Table 1. Candidate features selected based on the data availability and expert domain.
| Feature | Description |
| Patient demographics and comorbidities | |
| Age at ICU admission | Continuous feature, in the unit of years |
| Sex | Binary feature: yes, no (male) |
| BMI | Continuous feature, in the unit of kg/m2 |
| History of hypertension | Binary feature: yes, no |
| History of diabetes mellitus | Binary feature: yes, no |
| Charlson comorbidity index | Continuous feature, unitless |
| Clinical characteristics at ICU admission | |
| ICU admission 24-hour respiratory SOFA score | Categorical feature: 0–4 |
| ICU admission 24-hour CNS SOFA score | Categorical feature: 0–4 |
| ICU admission 24-hour cardiovascular SOFA score | Categorical feature: 0–4 |
| ICU admission 24-hour hepatic SOFA score | Categorical feature: 0–4 |
| ICU admission 24-hour coagulation SOFA score | Categorical feature: 0–4 |
| ICU admission 24-hour renal SOFA score | Categorical feature: 0–4 |
| COVID-19 positive at ICU admission | Binary feature: yes, no |
| First lab values during ICU admission | |
| First WBC count in ICU | Continuous feature, in the unit of ×109/L |
| First blood glucose in ICU | Continuous feature, in the unit of mmol/L |
| First serum lactate in ICU | Continuous feature, in the unit of mmol/L |
| Propofol and ventilation characteristics | |
| Initial propofol dose | Continuous feature, in the unit of mg/kg/hour, represents the average hourly propofol dose over the first 24 hours of infusion |
| Number of days from ICU admission to onset of IMV | Continuous feature, in the unit of days |
BMIbody mass indexCNS, central nervous system; ICUintensive care unitIMV, invasive mechanical ventilationSOFA, sequential organ failure assessment (score); WBC, white blood cell (count)

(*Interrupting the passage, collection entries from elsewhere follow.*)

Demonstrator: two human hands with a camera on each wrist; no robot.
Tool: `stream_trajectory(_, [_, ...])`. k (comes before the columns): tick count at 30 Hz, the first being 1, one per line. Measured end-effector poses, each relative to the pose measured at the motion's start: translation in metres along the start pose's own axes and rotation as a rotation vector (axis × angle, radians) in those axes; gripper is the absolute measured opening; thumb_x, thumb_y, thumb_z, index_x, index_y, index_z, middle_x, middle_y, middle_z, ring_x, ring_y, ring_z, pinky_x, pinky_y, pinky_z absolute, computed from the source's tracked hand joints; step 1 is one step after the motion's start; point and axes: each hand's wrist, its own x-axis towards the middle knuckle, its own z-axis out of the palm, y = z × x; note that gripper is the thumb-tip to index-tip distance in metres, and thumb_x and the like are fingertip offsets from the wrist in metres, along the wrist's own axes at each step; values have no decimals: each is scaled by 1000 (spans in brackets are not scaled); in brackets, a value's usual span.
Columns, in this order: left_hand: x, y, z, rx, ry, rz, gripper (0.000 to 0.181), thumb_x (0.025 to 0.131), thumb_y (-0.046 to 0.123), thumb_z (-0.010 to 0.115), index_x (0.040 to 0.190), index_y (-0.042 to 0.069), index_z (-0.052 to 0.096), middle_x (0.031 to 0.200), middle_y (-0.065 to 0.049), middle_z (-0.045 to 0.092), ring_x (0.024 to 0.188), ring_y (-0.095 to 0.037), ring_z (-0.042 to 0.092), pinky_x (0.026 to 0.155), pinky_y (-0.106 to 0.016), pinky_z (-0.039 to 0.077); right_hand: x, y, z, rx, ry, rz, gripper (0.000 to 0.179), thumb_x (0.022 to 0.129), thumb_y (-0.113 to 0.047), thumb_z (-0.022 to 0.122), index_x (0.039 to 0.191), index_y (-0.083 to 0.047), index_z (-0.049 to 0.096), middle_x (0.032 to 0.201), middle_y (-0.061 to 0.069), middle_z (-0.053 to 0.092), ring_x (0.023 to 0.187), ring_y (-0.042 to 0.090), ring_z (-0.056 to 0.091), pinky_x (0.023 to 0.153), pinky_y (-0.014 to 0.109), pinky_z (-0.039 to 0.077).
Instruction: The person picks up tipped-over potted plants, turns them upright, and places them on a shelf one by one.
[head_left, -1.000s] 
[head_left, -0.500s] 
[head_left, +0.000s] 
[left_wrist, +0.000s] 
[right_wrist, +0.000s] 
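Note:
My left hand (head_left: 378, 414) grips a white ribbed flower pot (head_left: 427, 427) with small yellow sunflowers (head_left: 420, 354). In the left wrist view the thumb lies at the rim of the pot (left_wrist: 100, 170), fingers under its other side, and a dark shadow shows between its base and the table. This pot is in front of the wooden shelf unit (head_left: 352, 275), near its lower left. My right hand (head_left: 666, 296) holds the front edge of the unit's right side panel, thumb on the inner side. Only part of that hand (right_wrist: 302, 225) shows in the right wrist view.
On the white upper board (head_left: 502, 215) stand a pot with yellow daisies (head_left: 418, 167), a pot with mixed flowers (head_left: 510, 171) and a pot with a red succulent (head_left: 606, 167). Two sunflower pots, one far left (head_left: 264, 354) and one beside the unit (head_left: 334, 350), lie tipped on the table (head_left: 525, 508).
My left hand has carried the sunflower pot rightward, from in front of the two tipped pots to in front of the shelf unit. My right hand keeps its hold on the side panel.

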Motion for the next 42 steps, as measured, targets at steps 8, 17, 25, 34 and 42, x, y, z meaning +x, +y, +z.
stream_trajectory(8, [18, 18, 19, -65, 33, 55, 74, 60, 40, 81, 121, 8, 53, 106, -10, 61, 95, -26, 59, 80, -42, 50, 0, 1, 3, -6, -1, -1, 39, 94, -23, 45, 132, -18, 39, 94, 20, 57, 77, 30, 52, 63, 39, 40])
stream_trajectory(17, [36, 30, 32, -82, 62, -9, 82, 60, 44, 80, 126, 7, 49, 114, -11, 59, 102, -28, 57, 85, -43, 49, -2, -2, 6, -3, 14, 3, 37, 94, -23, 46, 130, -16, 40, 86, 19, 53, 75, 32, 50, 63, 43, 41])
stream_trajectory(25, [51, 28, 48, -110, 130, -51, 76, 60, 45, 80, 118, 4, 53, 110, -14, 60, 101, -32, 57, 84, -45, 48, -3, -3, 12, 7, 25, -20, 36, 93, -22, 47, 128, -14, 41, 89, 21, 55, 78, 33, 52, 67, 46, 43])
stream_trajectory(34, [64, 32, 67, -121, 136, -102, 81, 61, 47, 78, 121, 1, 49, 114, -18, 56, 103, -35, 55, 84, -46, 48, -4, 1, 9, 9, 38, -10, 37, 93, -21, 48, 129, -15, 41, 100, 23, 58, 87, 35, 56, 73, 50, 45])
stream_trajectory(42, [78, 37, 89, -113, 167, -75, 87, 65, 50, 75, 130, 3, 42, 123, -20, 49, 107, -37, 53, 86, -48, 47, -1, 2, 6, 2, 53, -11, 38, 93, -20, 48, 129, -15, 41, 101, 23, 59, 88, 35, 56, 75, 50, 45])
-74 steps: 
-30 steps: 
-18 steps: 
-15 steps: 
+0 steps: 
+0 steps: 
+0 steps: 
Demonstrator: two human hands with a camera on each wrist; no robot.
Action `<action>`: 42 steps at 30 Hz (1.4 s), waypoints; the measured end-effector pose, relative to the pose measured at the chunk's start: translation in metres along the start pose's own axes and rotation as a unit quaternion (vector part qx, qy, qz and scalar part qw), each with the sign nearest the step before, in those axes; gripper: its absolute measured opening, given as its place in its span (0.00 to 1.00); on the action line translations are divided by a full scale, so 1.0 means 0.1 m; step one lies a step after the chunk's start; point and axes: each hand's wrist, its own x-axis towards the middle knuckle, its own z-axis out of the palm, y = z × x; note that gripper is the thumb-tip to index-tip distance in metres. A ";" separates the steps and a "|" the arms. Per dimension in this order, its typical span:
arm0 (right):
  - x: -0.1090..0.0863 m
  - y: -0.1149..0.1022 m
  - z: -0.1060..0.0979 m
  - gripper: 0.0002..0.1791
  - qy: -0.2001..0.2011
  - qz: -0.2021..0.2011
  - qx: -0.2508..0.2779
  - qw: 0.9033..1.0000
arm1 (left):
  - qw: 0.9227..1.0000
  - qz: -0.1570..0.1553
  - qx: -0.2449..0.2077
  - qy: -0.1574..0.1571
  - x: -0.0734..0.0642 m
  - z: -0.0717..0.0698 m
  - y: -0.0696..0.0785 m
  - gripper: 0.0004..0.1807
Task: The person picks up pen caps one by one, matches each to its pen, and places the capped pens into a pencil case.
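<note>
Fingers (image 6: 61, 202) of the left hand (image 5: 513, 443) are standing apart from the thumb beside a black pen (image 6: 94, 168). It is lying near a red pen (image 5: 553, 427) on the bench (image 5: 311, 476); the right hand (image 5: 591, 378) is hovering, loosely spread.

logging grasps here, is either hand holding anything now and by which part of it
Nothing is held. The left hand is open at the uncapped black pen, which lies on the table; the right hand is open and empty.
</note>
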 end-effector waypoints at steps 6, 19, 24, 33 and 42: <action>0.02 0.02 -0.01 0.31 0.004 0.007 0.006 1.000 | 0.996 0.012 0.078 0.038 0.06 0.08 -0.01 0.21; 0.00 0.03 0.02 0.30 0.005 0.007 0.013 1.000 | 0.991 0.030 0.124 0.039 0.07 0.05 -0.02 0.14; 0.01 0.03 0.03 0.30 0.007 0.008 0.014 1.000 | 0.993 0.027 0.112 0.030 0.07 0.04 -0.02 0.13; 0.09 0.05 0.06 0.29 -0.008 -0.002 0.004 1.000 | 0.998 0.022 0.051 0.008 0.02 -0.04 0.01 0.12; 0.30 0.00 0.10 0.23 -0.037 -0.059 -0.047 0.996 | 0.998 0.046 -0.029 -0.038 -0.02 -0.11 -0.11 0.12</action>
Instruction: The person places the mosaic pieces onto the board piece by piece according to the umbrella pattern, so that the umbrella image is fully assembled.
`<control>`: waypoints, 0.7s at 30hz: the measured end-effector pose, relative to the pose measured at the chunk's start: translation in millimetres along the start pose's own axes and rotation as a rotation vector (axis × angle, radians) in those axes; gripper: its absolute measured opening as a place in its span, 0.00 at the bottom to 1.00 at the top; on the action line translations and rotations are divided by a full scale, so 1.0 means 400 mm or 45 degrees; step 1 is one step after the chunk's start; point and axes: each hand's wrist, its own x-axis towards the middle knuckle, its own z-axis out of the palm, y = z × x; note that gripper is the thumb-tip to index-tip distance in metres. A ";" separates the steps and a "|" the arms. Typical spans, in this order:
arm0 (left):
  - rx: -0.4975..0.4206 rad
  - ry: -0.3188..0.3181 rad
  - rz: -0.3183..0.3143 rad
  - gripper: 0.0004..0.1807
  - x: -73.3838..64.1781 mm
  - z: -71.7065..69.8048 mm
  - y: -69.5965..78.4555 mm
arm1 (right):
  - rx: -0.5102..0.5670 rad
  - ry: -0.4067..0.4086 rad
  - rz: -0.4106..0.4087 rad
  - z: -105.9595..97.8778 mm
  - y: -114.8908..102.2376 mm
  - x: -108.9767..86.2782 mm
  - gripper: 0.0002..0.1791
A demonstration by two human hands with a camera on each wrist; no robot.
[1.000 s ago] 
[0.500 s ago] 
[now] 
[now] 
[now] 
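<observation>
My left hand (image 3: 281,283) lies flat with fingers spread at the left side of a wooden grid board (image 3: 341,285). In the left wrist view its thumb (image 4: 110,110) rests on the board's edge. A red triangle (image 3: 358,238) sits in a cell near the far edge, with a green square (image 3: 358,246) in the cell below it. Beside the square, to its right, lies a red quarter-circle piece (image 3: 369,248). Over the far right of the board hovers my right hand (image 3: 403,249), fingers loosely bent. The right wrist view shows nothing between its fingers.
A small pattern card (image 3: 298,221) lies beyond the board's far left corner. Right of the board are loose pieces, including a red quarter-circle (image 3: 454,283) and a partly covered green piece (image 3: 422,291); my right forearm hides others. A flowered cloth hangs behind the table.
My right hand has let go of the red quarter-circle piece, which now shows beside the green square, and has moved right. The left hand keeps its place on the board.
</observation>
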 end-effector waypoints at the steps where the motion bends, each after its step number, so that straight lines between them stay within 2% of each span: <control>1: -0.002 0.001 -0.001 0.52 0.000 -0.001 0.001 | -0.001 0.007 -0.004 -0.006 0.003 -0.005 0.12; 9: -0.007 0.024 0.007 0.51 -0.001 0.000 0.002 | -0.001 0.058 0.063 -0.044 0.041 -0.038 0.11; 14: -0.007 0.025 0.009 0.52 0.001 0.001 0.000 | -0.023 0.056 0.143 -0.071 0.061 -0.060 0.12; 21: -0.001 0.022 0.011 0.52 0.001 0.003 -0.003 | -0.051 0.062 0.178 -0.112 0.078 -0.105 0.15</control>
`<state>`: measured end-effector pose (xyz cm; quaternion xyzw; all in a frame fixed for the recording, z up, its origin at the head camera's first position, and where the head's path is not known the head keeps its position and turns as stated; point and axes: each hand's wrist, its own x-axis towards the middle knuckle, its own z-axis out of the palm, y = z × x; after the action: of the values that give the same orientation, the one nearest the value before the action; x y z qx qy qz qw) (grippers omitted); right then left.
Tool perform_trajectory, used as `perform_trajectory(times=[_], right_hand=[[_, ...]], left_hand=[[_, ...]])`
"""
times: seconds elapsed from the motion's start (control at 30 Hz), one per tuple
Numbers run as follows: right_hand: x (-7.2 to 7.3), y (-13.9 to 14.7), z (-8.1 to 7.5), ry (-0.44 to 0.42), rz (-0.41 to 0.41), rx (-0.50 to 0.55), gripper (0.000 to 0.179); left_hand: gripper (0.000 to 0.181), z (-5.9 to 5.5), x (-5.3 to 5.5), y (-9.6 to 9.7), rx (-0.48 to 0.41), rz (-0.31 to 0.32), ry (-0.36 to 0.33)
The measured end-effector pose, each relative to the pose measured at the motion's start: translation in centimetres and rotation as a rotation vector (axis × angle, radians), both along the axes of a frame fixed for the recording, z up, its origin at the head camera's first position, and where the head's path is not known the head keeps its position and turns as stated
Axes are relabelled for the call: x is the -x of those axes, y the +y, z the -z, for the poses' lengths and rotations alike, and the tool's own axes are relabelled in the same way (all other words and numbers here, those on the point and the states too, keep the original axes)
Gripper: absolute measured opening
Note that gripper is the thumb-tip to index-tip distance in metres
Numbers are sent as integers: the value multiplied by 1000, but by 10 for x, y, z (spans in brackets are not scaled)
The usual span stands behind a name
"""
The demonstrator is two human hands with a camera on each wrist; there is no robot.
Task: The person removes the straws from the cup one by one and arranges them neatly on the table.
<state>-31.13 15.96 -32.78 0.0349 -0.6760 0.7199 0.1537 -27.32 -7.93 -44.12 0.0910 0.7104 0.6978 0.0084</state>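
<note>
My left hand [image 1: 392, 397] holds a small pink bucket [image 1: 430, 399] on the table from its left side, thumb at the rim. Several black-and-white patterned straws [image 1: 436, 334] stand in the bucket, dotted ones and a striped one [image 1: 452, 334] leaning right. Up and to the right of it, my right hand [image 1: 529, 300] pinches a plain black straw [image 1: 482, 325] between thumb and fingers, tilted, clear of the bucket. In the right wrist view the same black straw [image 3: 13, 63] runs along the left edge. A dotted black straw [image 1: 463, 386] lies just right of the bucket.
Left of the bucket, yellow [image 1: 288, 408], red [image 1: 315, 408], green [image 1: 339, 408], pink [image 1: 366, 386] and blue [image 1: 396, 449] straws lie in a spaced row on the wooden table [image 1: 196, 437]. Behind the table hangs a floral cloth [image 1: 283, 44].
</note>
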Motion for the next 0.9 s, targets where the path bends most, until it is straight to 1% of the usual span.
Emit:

The goal of the feature selection process is to follow the ‘one-in-ten’ rule—which states that there should be ten patients with the target outcome in the dataset to support every one feature included to ensure stable ML model predictions17 18—as closely as possible. Given that our previous analyses involving our dataset showed that there were 851 patients who developed hypertriglyceridemia following propofol administration (without applying the 10-day postpropofol-initiation restriction),19 we will likely have capacity for 70–80 features. This is far greater than the number of candidate features that we expect to include in the model; thus, we anticipate that our dataset will contain enough case samples for modelling purposes.
Data preprocessing
Within each iteration of the outer CV loop, the training set will be split into tenfolds of different training and testing subsets for the inner CV loop. A data preprocessing pipeline will be constructed to identify and impute missing data, correct for class imbalance and improve compatibility with ML algorithms before the data are entered into the ML models (figure 2).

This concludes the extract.